## Exercise description
Among the lines of the data below, count those that hold the word "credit". Answer with the number alone.

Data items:
▶

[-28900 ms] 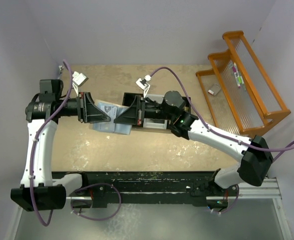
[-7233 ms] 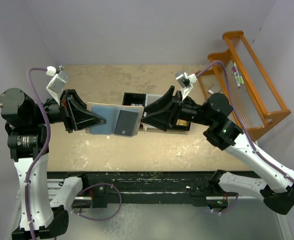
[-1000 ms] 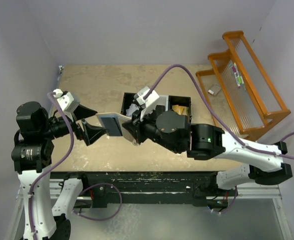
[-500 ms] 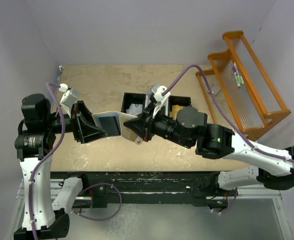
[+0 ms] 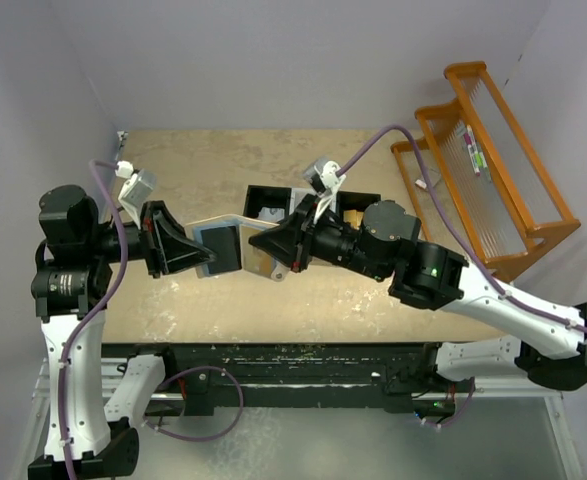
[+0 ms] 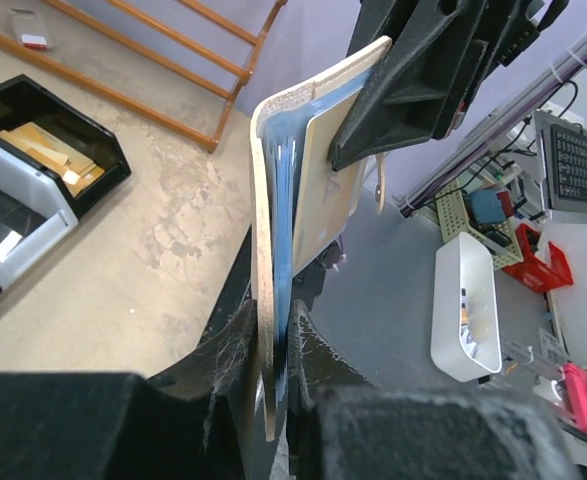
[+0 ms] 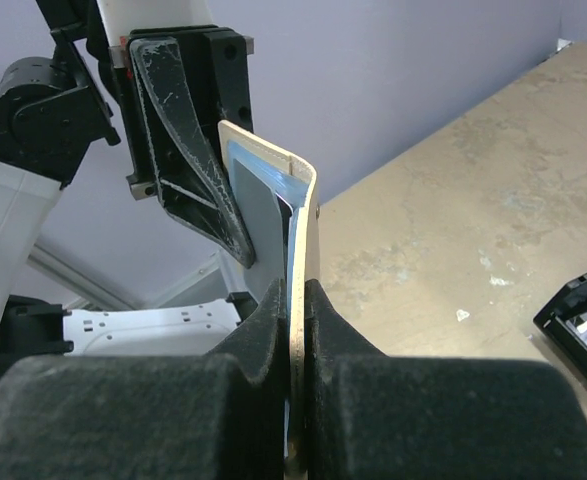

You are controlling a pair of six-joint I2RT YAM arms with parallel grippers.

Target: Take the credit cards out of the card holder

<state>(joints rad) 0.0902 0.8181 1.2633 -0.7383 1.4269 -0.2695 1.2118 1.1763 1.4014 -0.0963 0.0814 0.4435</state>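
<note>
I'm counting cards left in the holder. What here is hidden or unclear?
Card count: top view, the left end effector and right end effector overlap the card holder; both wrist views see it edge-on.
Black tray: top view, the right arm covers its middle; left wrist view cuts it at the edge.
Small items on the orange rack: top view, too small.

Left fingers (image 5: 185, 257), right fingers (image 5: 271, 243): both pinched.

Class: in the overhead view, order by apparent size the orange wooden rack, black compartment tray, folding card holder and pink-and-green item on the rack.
1. Orange wooden rack
2. Black compartment tray, partly hidden
3. Blue-grey and tan folding card holder, lifted nearer the camera, so unsure against the tray
4. Pink-and-green item
</note>
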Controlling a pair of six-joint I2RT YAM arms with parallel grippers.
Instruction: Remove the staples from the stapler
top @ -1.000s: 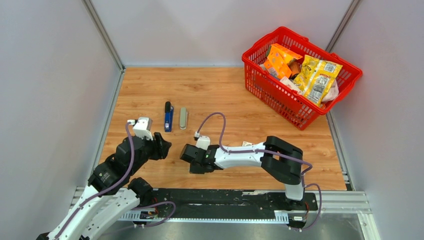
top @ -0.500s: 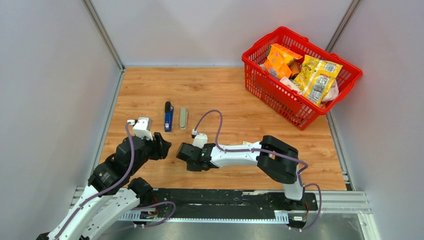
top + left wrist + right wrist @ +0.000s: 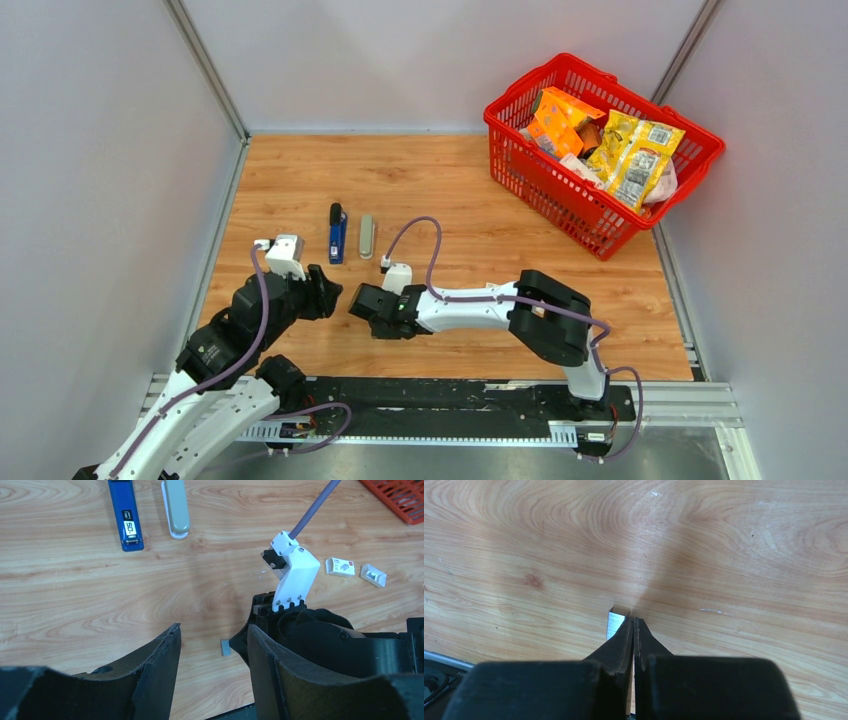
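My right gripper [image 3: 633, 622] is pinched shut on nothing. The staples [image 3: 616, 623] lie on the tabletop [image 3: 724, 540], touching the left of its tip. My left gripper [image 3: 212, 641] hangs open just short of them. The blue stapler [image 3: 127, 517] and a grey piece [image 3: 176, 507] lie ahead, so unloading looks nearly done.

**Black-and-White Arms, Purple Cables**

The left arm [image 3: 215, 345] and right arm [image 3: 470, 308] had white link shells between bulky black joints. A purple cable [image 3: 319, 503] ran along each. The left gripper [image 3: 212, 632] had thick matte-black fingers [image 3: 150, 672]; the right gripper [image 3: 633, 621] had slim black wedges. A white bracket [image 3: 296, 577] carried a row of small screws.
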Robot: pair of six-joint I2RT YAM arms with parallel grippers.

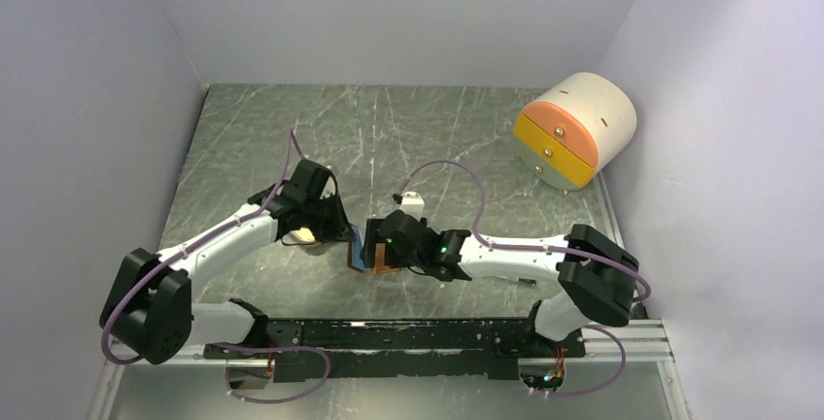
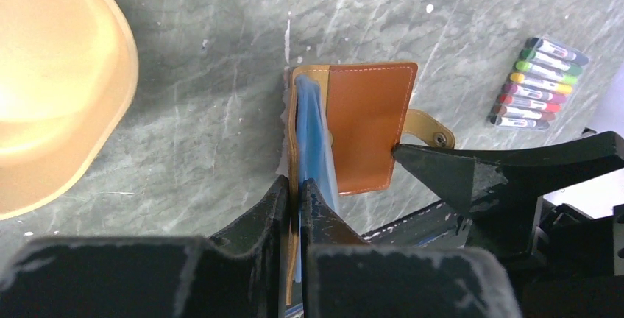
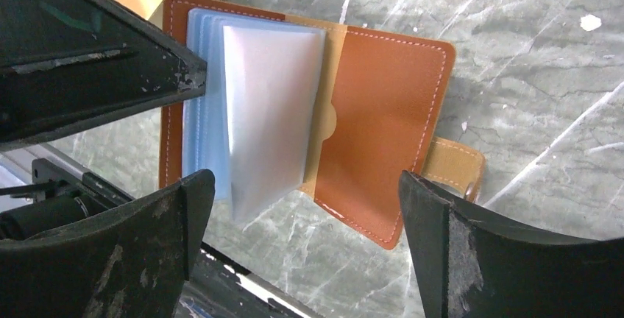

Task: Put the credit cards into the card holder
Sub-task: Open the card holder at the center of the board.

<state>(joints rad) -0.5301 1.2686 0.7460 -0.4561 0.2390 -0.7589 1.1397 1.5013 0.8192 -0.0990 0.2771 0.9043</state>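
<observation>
Grey-green marbled table (image 1: 291,138), white walls around. At its front middle, between the two arms, sits the holder (image 3: 383,112), open: smooth tan leather, white-stitched, with a snap tab and a fan of frosted bluish plastic sleeves (image 3: 272,97). The left gripper (image 2: 298,185) is clamped tight on one cover's edge. The right gripper (image 3: 303,185) stands wide open and empty, jaws either side of the holder. No loose card shows. Judged step: the holder is held open for loading. Next, the right arm must fetch a card, thin and likely slippery, and slide it into a sleeve.
</observation>
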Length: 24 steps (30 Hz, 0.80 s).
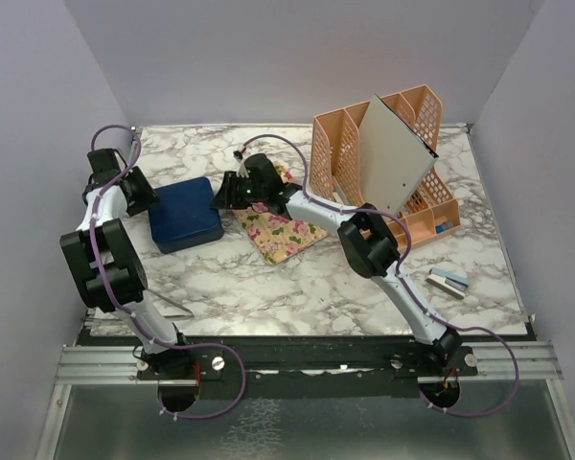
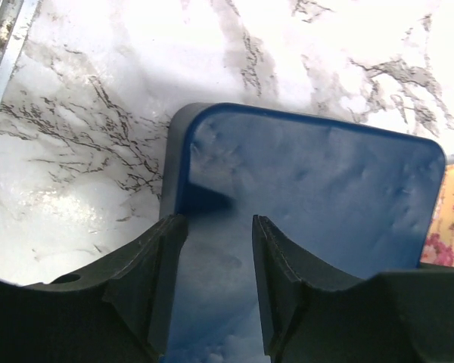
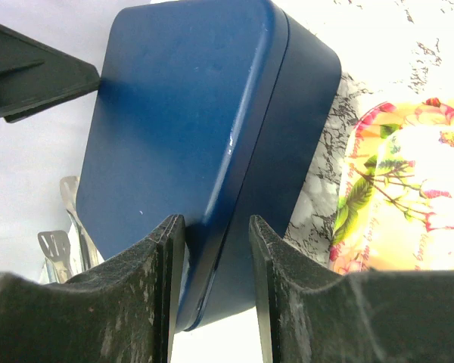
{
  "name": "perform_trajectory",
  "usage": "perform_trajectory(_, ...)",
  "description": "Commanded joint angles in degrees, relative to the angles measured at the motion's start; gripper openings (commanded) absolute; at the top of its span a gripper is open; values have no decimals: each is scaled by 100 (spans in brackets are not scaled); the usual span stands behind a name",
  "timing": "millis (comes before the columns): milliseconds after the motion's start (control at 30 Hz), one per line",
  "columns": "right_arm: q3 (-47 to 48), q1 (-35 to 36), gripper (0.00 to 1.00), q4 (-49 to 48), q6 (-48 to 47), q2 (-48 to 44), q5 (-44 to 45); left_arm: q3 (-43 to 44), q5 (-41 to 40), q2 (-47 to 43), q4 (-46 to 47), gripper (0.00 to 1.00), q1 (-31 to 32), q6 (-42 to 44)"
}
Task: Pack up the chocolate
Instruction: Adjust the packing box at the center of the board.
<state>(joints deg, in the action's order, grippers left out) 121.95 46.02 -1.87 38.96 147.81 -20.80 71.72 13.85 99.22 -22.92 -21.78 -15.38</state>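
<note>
No chocolate shows in any view. A dark blue box [image 1: 185, 215] lies on the marble table with its lid down. My left gripper [image 1: 153, 201] is at the box's left side; in the left wrist view its jaws [image 2: 219, 227] stand apart over the blue lid [image 2: 310, 181], holding nothing. My right gripper [image 1: 220, 196] is at the box's right side. In the right wrist view its jaws [image 3: 216, 227] are apart, with a corner of the box [image 3: 181, 121] between the fingers.
A floral tray [image 1: 280, 233] lies right of the box, close to my right fingers [image 3: 408, 189]. An orange mesh organizer [image 1: 337, 158] with a grey board [image 1: 395, 153] stands at the back right. A small grey item [image 1: 448, 280] lies at the front right. A metal utensil [image 3: 60, 242] shows beyond the box.
</note>
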Motion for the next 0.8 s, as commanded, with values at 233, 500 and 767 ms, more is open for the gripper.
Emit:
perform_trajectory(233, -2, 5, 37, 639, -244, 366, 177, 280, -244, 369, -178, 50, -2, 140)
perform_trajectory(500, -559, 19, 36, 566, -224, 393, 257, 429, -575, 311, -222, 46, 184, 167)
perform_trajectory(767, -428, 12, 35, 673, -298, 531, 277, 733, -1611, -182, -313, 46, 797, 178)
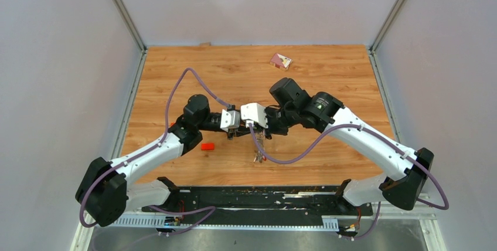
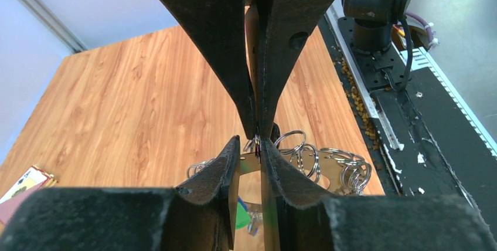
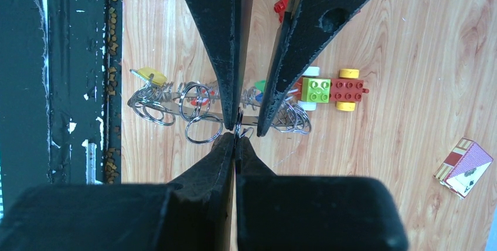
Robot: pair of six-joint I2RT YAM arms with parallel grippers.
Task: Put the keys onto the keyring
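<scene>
My right gripper [image 3: 236, 135] is shut on a small silver split ring [image 3: 239, 131], held tip to tip against my left gripper [image 3: 246, 129]. In the left wrist view my left gripper [image 2: 250, 141] stands open with a narrow gap. The ring [image 2: 256, 143] and the right fingertips [image 2: 258, 128] sit in that gap. Below on the table lies the keyring [image 3: 176, 103], a metal band hung with several loose rings [image 2: 328, 166], near the front edge [image 1: 258, 157]. The keys show as a yellow head [image 3: 149, 76] and a green head [image 2: 243, 216]; their blades are mostly hidden.
A toy car of green, red and yellow bricks [image 3: 328, 90] lies beside the keyring. One red brick [image 1: 207, 146] sits left of centre. A small card box [image 1: 280, 60] lies at the back. The black base rail [image 2: 410, 116] with crumbs runs along the near edge.
</scene>
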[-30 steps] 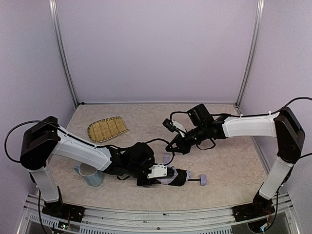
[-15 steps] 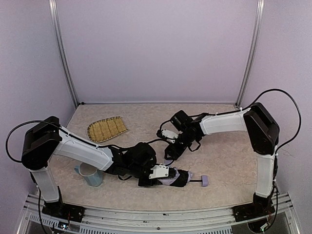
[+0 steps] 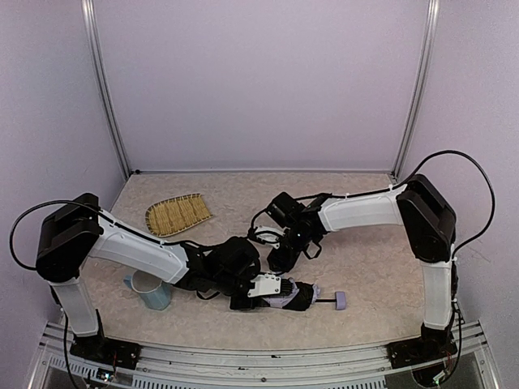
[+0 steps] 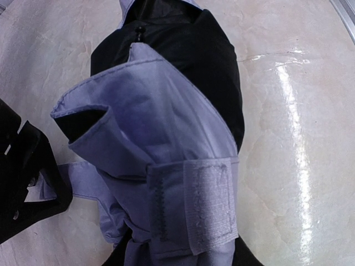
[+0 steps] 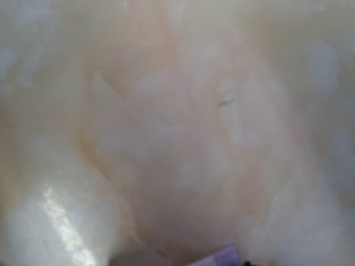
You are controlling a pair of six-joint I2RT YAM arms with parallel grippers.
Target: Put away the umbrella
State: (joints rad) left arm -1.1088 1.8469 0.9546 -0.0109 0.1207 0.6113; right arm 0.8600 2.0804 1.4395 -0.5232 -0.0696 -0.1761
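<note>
**Far left.** A blue cup (image 3: 151,292) and a bamboo tray (image 3: 177,214) are sitting on the surface (image 3: 365,243), well apart from the work. You are not needing either for this step.

**Left of centre.** Your left gripper (image 3: 268,292) is lying low and, as far as the top view shows, is clamping partly closed around one end of the folded umbrella (image 3: 293,295). The umbrella is lying on its side near the front edge of the surface. The left wrist view is filling with the bundle: lavender fabric outside, black lining showing in the folds. The closure strap (image 4: 208,205) is lying flat with its fastening patch up.

**Centre.** Your right gripper (image 3: 280,259) is pointing down just behind the bundle, close to the surface. Its wrist view is blurred, showing only the surface and a sliver of lavender at the bottom edge. Its fingers are not showing, so you cannot tell how far apart they are or whether they have anything.

**Right.** The thin shaft (image 3: 324,301) and handle knob (image 3: 340,300) are sticking out of the bundle's right end.

**Judgement.** You are probably working on binding the canopy with the strap.
- Hold the left clamp firm so the folds are not springing loose.
- Bring the right gripper down slowly onto loose strap fabric only, not the canopy.
- Check the grasp before pulling.
</note>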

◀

## Solution to the problem
2